Cosa accade alla poesia se si scompongono strofe e versi e la si lascia muovere sullo spazio del foglio? Accade, per esempio, che nascano i calligrammi di Apollinaire, che all’ inizio del ‘900, scardinano le forme convenzionali della poesia, a braccetto con il futurismo e la poesia modernista inglese. E’il trionfo del verso libero e di un esprit nouveau che rompe con la tradizione: un vento di avanguardia che spazza via le certezze e le riduce in frammenti spesso sovrapposti o giustapposti, da guardare con relativismo. Non c’è più il poeta vate, la realtà si sgretola, il qui e l’ altrove, il passato e il presente si confondono. In un clima in cui così è…se vi pare, il poeta francese dichiara “Moi aussi je suis peintre” e fa del disegno non semplice decorazione, ma puro significato.
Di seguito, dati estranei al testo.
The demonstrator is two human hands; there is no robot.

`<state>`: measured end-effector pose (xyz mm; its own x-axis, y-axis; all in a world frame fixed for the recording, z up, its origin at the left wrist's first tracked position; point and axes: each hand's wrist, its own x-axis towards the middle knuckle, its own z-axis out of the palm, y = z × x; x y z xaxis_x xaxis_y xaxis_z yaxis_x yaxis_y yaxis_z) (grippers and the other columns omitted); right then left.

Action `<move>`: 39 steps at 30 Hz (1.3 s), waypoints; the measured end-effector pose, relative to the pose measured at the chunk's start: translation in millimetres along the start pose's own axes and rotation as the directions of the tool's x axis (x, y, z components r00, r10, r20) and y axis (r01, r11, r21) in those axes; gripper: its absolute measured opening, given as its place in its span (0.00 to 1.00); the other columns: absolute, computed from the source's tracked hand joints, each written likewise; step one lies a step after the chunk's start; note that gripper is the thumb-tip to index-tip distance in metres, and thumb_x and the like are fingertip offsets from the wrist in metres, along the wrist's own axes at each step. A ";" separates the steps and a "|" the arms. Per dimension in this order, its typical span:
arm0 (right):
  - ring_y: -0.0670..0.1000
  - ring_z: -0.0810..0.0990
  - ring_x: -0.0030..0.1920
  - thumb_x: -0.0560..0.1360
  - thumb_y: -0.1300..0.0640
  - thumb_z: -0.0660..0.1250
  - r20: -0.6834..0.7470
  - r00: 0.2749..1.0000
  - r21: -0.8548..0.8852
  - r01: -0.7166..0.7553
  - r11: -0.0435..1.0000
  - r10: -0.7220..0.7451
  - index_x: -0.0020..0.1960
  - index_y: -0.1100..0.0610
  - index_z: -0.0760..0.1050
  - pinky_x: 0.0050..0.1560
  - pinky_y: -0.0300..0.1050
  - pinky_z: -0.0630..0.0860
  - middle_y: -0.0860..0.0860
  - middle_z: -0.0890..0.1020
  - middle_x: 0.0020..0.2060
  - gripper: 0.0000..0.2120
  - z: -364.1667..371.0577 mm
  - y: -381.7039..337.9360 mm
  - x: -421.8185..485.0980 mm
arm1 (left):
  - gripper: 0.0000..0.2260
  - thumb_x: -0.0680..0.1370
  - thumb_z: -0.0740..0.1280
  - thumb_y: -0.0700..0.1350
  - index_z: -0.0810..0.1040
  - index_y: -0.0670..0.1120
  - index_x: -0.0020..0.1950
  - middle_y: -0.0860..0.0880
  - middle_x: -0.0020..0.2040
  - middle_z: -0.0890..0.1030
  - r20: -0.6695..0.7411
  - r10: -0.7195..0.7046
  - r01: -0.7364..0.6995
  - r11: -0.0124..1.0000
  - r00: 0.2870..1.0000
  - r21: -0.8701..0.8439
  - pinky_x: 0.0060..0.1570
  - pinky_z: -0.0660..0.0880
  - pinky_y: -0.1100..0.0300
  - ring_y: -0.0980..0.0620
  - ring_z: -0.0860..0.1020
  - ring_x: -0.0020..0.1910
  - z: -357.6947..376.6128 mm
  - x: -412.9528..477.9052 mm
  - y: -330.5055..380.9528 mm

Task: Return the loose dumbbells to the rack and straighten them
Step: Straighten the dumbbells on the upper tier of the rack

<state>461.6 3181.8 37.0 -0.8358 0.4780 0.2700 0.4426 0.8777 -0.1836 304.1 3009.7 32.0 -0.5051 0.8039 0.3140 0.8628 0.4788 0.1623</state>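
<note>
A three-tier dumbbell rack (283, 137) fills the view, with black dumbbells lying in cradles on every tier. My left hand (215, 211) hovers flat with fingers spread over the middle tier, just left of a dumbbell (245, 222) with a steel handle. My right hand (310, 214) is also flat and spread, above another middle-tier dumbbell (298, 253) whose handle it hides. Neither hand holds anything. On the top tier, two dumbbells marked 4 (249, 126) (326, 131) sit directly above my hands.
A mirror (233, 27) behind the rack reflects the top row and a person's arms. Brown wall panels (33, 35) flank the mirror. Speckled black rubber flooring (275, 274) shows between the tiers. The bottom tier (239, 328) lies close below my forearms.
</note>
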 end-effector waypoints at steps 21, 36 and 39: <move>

Quella donna sotto il grande cappello da canottiere è Lou, la donna amata di cui Apollinaire descrive i tratti, utilizzando le lettere per disegnare i significati delle parole stesse: oeil, nez e bouche si dispongono nell’ovale del viso per tratteggiare esattamente ciò che significano: occhio, naso e bocca. E così, altrove, il ricordo di una voce di donna diventa una pioggia di lettere che scendono irregolari come gocce a cascata, (Il pleut) e in altri versi ancora, una cravatta, simbolo dell’uomo moderno ossessionato dal tempo, contiene un ironico invito a toglierla, se vuoi respirare, e sembra suggerire di affrettarsi, perché mancano 5 minuti e tutto sarà finito (La cravate et la montre). Ma al di là di Apollinaire e del suo tempo, la grande lezione della poesia, soprattutto della poesia moderna, è che un verso non deve spiegare nulla, non indottrina, non ha sempre verità nascoste da svelare ed è tanto più potente quante più diverse interpretazioni è in grado di generare. Con le parole si può giocare e la poesia non deve a tutti i costi produrre conoscenza, perché mette in gioco le emozioni. E le emozioni sono nostre: sempre vere e uniche.